Using my R&S FSH3 Spectrum Analyzer and IAS Intermod Software, I was able to coordinate the 60 channels of production RF (with spares), program our units and pass on frequencies to the other suppliers (trucks) for their RF.
One other thing I included into the coordination band plan, was to leave at least some 6mHz blocks of space in each of the 'popular' RF units for the incoming band RF.
On site, once the PA was out of the way, Patch Land and Monitor Beaches were established, we started in on RF World. Sparking up the receivers showed that 2-3 units were too close to an in use frequency, and in a matter of moments, a spare was deployed.

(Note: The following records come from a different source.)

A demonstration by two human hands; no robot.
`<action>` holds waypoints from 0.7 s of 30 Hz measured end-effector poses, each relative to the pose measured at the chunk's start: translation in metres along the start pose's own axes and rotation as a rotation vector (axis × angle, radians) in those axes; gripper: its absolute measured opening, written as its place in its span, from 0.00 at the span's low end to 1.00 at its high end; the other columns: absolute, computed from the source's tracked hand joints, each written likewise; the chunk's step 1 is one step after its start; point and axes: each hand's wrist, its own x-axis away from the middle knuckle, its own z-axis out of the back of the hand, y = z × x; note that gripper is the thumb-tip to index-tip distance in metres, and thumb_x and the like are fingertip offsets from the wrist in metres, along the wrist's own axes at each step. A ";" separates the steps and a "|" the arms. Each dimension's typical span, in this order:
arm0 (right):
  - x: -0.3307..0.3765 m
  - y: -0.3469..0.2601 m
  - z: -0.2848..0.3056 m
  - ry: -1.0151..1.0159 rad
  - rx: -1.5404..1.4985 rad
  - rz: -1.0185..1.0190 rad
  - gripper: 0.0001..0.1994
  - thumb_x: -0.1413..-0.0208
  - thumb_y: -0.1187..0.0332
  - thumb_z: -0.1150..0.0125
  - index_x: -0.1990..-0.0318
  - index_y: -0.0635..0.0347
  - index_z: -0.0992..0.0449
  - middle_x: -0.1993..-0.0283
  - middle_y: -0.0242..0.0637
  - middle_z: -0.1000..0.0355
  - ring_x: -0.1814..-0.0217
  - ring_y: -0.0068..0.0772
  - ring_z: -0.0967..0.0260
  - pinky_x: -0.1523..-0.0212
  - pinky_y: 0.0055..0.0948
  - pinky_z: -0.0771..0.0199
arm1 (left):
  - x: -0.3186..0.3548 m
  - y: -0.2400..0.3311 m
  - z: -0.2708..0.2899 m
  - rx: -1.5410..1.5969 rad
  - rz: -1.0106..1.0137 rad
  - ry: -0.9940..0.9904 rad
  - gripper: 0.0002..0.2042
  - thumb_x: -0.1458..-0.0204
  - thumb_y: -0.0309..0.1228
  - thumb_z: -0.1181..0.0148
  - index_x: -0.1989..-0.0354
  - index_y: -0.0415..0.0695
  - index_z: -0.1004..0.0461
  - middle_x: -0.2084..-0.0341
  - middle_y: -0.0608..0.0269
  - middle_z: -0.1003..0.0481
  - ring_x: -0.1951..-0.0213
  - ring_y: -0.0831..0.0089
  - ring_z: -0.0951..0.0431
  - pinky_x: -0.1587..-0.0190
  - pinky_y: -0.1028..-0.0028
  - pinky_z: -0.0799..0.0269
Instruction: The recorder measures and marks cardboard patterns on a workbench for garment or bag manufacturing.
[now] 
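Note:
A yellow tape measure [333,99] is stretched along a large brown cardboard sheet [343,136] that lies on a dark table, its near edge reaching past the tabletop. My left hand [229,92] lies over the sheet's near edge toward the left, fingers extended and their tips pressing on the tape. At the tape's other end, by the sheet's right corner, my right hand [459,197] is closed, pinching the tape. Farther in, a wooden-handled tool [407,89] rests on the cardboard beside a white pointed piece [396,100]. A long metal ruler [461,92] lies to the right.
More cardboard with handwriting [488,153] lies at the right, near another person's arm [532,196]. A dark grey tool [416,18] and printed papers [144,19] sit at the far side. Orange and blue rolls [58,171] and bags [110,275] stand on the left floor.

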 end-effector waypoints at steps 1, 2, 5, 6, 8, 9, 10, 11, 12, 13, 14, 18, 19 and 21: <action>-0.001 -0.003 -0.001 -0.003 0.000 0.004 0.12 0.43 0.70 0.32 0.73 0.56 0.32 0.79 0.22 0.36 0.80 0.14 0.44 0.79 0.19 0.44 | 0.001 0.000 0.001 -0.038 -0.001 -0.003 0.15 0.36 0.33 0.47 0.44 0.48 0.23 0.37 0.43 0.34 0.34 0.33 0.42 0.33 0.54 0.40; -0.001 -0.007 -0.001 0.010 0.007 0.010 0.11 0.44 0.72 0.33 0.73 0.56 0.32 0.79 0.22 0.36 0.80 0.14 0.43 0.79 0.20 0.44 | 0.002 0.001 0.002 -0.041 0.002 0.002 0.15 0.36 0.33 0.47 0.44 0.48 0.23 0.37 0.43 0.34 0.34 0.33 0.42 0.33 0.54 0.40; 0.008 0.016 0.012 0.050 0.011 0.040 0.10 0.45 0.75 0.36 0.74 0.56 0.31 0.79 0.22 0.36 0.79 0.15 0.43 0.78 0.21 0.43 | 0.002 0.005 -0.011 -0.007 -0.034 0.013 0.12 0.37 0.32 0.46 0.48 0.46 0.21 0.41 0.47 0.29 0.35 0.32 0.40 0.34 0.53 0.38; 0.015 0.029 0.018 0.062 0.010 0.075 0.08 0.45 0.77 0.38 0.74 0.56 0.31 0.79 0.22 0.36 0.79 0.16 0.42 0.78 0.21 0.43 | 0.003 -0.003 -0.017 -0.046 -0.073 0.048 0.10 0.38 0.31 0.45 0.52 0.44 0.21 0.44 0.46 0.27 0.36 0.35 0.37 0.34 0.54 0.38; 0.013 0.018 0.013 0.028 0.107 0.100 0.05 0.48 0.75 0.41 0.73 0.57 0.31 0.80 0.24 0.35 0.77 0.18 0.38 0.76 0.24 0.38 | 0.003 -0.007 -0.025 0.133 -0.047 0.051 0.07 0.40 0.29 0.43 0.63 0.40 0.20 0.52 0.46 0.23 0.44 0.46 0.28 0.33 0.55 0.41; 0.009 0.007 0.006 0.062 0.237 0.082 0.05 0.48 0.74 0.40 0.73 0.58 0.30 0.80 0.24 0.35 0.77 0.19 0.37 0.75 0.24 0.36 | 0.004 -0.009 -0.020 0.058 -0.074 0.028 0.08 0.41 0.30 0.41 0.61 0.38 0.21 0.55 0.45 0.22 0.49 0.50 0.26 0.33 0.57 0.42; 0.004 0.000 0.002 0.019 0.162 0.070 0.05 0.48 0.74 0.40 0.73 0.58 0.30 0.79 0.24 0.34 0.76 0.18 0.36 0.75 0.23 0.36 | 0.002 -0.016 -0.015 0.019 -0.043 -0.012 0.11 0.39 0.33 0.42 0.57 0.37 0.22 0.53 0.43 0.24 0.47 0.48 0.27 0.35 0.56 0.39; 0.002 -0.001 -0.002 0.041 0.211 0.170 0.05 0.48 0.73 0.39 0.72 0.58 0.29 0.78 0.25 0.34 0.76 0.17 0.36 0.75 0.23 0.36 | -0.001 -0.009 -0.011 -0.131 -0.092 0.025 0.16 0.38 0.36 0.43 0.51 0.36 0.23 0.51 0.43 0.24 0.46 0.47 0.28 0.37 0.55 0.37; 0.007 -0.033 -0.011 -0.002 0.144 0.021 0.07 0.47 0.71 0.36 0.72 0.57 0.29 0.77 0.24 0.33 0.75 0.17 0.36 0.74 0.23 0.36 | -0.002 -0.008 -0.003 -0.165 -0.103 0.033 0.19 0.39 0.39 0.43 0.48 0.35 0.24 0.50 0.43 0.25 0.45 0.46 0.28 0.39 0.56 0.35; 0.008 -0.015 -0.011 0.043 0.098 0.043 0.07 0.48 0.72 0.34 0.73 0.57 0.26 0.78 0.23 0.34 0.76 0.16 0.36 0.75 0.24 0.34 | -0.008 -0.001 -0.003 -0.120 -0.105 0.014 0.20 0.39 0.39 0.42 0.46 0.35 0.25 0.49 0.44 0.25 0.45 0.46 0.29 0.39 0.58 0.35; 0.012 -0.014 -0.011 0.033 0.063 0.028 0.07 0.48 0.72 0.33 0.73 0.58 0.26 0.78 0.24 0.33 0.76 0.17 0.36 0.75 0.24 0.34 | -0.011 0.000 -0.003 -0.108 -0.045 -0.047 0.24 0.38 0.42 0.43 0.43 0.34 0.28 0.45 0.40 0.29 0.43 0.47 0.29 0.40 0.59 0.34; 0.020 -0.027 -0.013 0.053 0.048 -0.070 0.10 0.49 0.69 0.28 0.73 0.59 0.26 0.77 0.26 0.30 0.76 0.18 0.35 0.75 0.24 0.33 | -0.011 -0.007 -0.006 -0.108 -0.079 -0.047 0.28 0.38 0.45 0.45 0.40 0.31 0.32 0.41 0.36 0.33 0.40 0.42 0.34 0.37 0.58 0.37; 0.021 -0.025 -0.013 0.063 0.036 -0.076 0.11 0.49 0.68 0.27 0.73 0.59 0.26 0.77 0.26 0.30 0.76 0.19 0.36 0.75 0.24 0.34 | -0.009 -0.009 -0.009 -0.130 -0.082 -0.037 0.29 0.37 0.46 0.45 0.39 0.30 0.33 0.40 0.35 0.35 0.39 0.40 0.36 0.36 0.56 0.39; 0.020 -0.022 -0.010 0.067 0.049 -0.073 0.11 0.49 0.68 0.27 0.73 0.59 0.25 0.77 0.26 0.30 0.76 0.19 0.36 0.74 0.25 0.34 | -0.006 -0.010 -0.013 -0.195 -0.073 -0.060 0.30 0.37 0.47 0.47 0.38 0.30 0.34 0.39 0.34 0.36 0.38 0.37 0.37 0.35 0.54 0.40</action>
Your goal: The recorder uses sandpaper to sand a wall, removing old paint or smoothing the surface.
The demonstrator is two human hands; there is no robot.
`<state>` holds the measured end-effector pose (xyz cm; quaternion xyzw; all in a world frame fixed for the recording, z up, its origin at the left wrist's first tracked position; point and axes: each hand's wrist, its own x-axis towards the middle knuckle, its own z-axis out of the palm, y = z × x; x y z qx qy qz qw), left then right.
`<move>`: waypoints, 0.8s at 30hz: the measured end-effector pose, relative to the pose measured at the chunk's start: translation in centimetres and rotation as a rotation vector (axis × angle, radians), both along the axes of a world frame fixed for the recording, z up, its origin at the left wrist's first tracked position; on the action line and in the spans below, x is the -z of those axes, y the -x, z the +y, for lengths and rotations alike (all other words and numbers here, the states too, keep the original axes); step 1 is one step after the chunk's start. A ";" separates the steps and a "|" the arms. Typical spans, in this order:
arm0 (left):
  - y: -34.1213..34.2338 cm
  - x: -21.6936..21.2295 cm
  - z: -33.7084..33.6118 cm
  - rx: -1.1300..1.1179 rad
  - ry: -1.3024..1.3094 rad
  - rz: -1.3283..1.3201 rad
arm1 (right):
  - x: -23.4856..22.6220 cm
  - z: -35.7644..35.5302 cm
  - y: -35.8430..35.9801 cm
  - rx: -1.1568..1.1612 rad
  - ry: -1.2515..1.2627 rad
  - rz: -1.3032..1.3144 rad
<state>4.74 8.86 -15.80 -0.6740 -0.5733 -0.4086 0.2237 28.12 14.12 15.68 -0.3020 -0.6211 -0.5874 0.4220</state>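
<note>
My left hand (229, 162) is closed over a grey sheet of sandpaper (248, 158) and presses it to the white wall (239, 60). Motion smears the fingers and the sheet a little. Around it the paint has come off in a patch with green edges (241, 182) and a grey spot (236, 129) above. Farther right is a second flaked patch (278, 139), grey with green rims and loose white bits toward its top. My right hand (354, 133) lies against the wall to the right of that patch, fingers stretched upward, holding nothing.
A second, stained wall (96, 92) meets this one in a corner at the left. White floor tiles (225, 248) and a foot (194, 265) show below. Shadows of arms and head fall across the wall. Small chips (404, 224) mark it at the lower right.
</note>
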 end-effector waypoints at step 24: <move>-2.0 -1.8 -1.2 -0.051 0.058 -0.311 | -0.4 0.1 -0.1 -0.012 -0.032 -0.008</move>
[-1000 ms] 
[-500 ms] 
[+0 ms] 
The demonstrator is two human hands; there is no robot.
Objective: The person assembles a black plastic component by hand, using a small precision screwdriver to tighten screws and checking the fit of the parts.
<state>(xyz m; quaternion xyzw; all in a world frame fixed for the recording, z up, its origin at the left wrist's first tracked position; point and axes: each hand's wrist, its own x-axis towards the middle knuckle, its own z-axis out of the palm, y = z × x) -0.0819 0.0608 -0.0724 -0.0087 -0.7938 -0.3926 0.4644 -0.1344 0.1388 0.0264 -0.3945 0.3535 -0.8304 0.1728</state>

When war gaming the whole system, I think only 1 unit had an issue within the system.
One of the acts brought their own RF tech. After a quick chat about 'wow thats alot of RF' and other typical chit chat, he went on to coordinate his RF (roughly 30 channels IRRC) to play nicely with ours. In addition, when he was doing our scans, picked up on the 6mHz holes I left out, and with IAS, marked the TV channels I was operating in as DTV (which just happened to be how I planned it in my head). He did have everything working with all of our units in operation, but the customary, I'll turn off my stuff when not required if you turn off your stuff when not required was in effect.
So fast forward a few months of onsite coordinations, to last weekend. We had a typical show for us, load in early morning, hang a bunch of PA in a convention center, start sound checks after lunch, and do a show.
The requirements of this party band, had 10 wireless IEM and 13 RF mics (plus a few RF for other show elements). With our small time frame to setup and coordinate 30 channels of RF from scratch, I decided to try this approach again. The venue was closer than the first time at the benefit, but downtown Calgary.
With this particular venue, in the right time of year, there are a lot of smaller ballroom/board meeting spaces in a small area, and you can easily pickup each others wireless fairly well. Even in this venue, there is a separate hotel ballroom on top of the second floor loading dock, that shares a common wall with the convention hall, and across the street is another building with several dozen smaller ballroom/meeting spaces.
In this instance, the difference (aside from less RF), was that the units weren't programmed before showing up on site, just the RF coordination was performed. When we initially turned on the Rx programmed from various shows prior, it was nothing short of a christmas tree display of various RF sources! Kind of fitting for a christmas party.
Once we started programming the Rx and Tx, in all, 2 Tx needed to be adjusted due to system interference (and even that was probably due to the gain stages in the UA870 and UA845 antennal/distro system in conjunction with the close distance of the Tx).
In short, it worked out on several occasions to pre program large RF shows from the warehouse, and perform onsite coordination changes for larger shows on an as needed basis.